Perché la zona climatica determina il massimale
Il Conto Termico 3.0 riconosce che i Comuni in zone più fredde hanno un maggiore fabbisogno energetico e quindi un maggiore beneficio dalla riqualificazione degli edifici. Per questo motivo, il massimale di spesa ammissibile per la sostituzione dei serramenti è differenziato per zona climatica:
▶ Zone A, B, C: massimale 700 euro per metro quadrato
▶ Zone D, E, F: massimale 800 euro per metro quadrato
La differenza sembra piccola ma su un intervento di media entità è significativa. Per 120 mq di serramenti, la differenza è di 12.000 euro di incentivo aggiuntivo — interamente a fondo perduto.
La maggiorazione per serramenti prodotti nell'Unione Europea
Il Conto Termico 3.0 prevede una maggiorazione aggiuntiva del 10% per i Comuni che scelgono serramenti prodotti nell'Unione Europea. Questa maggiorazione si applica sull'importo della spesa ammissibile per i serramenti — non sulle schermature solari.

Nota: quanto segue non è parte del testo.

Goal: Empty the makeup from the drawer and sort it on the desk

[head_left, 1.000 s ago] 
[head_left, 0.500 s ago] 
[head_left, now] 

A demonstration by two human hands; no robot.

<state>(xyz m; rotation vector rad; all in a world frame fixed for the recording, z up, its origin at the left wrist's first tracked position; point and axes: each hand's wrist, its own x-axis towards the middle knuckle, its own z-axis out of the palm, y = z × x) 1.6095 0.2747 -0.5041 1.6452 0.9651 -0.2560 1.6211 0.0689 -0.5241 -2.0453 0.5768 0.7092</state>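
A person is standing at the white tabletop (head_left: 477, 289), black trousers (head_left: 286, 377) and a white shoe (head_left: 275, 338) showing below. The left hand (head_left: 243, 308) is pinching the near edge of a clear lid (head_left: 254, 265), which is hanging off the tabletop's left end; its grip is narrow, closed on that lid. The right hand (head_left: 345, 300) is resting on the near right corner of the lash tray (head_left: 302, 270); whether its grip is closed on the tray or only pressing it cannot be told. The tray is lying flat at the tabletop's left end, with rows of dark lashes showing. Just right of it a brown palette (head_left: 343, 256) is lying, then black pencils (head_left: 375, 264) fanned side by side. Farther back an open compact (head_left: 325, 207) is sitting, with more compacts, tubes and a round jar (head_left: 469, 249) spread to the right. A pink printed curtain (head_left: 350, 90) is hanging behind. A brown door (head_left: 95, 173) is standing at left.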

Per un Comune in zona E con 120 mq di serramenti da sostituire:
▶ Spesa ammissibile base: 120 mq × 800 €/mq = 96.000 euro
▶ Maggiorazione UE 10%: 9.600 euro
▶ Totale incentivo: 105.600 euro
Scegliere serramenti europei non solo supporta l'industria locale ma aumenta l'incentivo ottenuto dal Comune.
Come verificare la zona climatica del tuo Comune
La zona climatica di ogni Comune italiano è definita dal DPR 412/1993 e successive modifiche. Per verificare la zona climatica del tuo Comune puoi consultare il sito del Ministero dell'Ambiente o chiedere direttamente al tuo ufficio tecnico.

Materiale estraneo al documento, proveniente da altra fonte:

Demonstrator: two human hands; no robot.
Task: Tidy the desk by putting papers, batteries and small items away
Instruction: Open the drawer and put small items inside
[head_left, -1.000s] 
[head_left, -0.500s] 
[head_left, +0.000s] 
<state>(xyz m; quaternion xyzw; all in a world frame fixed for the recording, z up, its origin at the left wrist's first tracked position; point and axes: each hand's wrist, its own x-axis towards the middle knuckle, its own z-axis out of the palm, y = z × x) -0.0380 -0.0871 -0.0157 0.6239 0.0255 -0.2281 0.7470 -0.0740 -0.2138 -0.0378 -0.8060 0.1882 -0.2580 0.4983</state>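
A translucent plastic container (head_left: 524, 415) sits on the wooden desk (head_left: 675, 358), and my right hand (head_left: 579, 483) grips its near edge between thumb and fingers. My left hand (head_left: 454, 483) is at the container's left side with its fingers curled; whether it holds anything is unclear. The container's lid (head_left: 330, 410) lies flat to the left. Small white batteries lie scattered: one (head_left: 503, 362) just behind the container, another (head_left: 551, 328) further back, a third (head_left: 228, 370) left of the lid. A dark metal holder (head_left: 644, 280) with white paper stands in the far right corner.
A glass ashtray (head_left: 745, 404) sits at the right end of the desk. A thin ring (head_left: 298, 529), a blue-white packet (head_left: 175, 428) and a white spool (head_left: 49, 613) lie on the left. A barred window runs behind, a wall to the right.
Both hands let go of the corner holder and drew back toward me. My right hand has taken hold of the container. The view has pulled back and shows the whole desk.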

In alternativa, contattaci: ITALA COMUNI verifica gratuitamente la zona climatica e il massimale applicabile al tuo Comune nel corso del sopralluogo preliminare.
"Se il tuo Comune si trova in zona D, E o F — come la maggior parte dei Comuni dell'Appennino tosco-emiliano, della Lunigiana e della Garfagnana — hai diritto al massimale più alto previsto dal Conto Termico 3.0. Ogni metro quadrato di serramento sostituito vale 800 euro di incentivo a fondo perduto."